▶ _Instructions for the task_: Reproduce the full set of records that follow, exactly as shown.

▶ _The records_:
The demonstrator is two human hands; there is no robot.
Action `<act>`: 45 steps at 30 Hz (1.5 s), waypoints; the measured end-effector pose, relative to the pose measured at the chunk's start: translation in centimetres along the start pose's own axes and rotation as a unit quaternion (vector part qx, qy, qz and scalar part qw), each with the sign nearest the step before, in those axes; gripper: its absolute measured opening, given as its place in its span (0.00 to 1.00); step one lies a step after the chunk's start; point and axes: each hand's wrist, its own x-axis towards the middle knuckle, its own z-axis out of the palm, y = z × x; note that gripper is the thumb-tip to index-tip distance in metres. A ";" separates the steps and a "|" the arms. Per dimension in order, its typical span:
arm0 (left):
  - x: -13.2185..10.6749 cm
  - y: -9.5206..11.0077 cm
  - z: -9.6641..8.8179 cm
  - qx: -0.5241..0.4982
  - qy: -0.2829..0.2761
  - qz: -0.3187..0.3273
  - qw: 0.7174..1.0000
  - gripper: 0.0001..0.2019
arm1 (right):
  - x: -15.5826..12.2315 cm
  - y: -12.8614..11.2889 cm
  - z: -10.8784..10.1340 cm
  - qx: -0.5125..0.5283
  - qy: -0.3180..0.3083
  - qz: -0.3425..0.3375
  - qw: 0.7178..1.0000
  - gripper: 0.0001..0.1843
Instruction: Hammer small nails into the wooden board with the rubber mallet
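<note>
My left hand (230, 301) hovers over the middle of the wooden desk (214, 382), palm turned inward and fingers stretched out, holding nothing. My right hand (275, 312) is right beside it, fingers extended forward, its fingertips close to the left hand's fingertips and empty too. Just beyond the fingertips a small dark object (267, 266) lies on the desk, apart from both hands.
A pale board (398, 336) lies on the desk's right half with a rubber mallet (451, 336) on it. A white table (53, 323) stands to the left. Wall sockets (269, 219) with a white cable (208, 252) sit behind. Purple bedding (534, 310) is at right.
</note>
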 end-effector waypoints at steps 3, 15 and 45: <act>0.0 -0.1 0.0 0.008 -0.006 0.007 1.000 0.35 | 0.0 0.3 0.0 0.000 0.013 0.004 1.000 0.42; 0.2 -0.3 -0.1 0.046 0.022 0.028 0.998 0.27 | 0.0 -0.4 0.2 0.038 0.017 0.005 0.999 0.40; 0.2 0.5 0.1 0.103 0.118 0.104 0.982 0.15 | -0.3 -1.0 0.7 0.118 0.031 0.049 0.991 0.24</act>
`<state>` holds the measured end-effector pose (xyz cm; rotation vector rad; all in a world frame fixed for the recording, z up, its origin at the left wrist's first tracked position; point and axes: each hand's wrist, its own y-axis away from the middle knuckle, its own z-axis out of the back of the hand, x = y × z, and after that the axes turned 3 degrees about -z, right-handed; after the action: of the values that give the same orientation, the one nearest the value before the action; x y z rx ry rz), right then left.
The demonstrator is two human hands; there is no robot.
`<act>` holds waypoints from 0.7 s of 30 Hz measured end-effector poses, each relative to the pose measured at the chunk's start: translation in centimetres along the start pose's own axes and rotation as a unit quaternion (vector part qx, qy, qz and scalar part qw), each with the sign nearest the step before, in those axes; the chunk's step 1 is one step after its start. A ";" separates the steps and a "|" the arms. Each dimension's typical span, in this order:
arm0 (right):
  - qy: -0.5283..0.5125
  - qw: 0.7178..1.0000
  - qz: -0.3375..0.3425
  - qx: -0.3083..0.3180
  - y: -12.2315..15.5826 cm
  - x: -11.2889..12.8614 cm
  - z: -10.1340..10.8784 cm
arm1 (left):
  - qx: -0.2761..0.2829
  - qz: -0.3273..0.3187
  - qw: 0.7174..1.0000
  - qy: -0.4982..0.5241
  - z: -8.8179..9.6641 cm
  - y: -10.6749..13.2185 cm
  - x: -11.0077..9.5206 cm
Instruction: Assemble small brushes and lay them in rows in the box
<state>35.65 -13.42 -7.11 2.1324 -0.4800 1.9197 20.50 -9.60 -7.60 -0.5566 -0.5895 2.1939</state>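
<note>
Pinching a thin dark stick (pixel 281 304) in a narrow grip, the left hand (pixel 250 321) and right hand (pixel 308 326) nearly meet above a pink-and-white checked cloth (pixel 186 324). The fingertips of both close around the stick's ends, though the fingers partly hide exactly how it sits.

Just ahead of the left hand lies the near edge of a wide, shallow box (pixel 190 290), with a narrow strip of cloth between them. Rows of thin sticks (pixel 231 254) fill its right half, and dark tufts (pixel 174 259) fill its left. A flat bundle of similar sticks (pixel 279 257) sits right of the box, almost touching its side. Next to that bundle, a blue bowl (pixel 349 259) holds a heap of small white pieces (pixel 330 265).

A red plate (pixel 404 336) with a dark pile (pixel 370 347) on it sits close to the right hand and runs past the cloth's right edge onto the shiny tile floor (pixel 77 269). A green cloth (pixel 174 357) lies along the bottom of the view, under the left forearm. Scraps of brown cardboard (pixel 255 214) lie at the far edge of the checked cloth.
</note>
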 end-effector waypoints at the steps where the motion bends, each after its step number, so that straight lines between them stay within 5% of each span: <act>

▶ _Answer box_:
The demonstrator is two human hands; there is no robot.
Action `<act>`: 45 steps at 30 Hz (1.5 s), waypoints; the measured end-effector pose, relative to the pose measured at the chunk's start: translation in centimetres along the start pose's own axes and rotation as a unit quaternion (vector part qx, qy, qz and scalar part qw), each with the sign nearest the step before, in those axes; gripper: its absolute measured opening, given as its place in its span (0.00 to 1.00); step one lies a step after the chunk's start; point and axes: each hand's wrist, its own x-axis towards the middle knuckle, its own z-axis out of the palm, y = z × x; note that gripper is the thumb-tip to index-tip distance in metres. A ";" separates the steps and a "|" the arms. Per dimension in order, its typical span:
arm0 (left):
  - x: -13.2185..10.6749 cm
  - y: -9.5206..11.0077 cm
  - z: -9.6641..8.8179 cm
  - qx: -0.5241..0.4982
  - qy: -0.2829..0.2761
  - qz: -0.3187..0.3273
  - qw: 0.7174..1.0000
  - gripper: 0.0001..0.2019
arm1 (right):
  - x: -15.5826..12.2315 cm
  - y: -12.8614..11.2889 cm
  - z: -10.8784..10.1340 cm
  - qx: -0.5125..0.5283
  - qy: -0.3180..0.3083
  - qz: -0.3425..0.3375
  - qw: 0.7178..1.0000
  - gripper: 0.0001..0.1843
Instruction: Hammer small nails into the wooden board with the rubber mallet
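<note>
My left hand (230, 301) hovers over the middle of the wooden desk (214, 382), palm turned inward and fingers stretched out, holding nothing. My right hand (275, 312) is right beside it, fingers extended forward, its fingertips close to the left hand's fingertips and empty too. Just beyond the fingertips a small dark object (267, 266) lies on the desk, apart from both hands.
A pale board (398, 336) lies on the desk's right half with a rubber mallet (451, 336) on it. A white table (53, 323) stands to the left. Wall sockets (269, 219) with a white cable (208, 252) sit behind. Purple bedding (534, 310) is at right.
</note>
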 end-effector waypoints at steps 3, 15 and 45: <act>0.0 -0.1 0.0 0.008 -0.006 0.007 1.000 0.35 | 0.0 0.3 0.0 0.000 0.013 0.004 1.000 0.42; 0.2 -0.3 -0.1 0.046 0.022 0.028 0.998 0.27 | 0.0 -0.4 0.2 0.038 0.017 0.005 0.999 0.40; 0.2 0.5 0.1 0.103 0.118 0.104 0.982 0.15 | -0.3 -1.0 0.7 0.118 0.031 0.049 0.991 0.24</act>
`<state>` holds the measured end-effector pose (xyz cm; rotation vector rad; all in a world frame fixed for the recording, z up, its origin at the left wrist's first tracked position; point and axes: each hand's wrist, its own y-axis away from the middle knuckle, its own z-axis out of the back of the hand, x = y × z, and after that the axes turned 3 degrees about -z, right-handed; after the action: of the values that give the same orientation, the one nearest the value before the action; x y z rx ry rz), right then left.
The demonstrator is two human hands; there is no robot.
`<act>` holds waypoints from 0.7 s of 30 Hz measured end-effector poses, each relative to the pose measured at the chunk's start: translation in centimetres along the start pose's own axes and rotation as a unit quaternion (vector part qx, qy, qz and scalar part qw), each with the sign nearest the step before, in those axes; the chunk's step 1 is one step after its start. A ";" separates the steps and a "|" the arms. Each dimension's typical span, in this order:
arm0 (right):
  - qy: -0.5283..0.5125
  - qw: 0.7178..1.0000
  - qz: -0.3375..0.3425
  - qx: -0.3083..0.3180
  - y: -12.2315..15.5826 cm
  - x: -11.2889..12.8614 cm
  - z: -10.1340..10.8784 cm
arm1 (left):
  - qx: -0.2761..0.2829
  - qz: -0.3273..0.3187
  - qw: 0.7174..1.0000
  - qy: -0.4982..0.5241
  - z: -8.8179..9.6641 cm
  - y: -10.6749..13.2185 cm
  - x: -11.0077..9.5206 cm
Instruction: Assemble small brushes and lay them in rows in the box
<state>35.65 -13.42 -7.11 2.1324 -0.4800 1.9197 20.50 -9.60 -7.60 -0.5566 -0.5895 2.1939</state>
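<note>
Pinching a thin dark stick (pixel 281 304) in a narrow grip, the left hand (pixel 250 321) and right hand (pixel 308 326) nearly meet above a pink-and-white checked cloth (pixel 186 324). The fingertips of both close around the stick's ends, though the fingers partly hide exactly how it sits.

Just ahead of the left hand lies the near edge of a wide, shallow box (pixel 190 290), with a narrow strip of cloth between them. Rows of thin sticks (pixel 231 254) fill its right half, and dark tufts (pixel 174 259) fill its left. A flat bundle of similar sticks (pixel 279 257) sits right of the box, almost touching its side. Next to that bundle, a blue bowl (pixel 349 259) holds a heap of small white pieces (pixel 330 265).

A red plate (pixel 404 336) with a dark pile (pixel 370 347) on it sits close to the right hand and runs past the cloth's right edge onto the shiny tile floor (pixel 77 269). A green cloth (pixel 174 357) lies along the bottom of the view, under the left forearm. Scraps of brown cardboard (pixel 255 214) lie at the far edge of the checked cloth.
</note>
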 end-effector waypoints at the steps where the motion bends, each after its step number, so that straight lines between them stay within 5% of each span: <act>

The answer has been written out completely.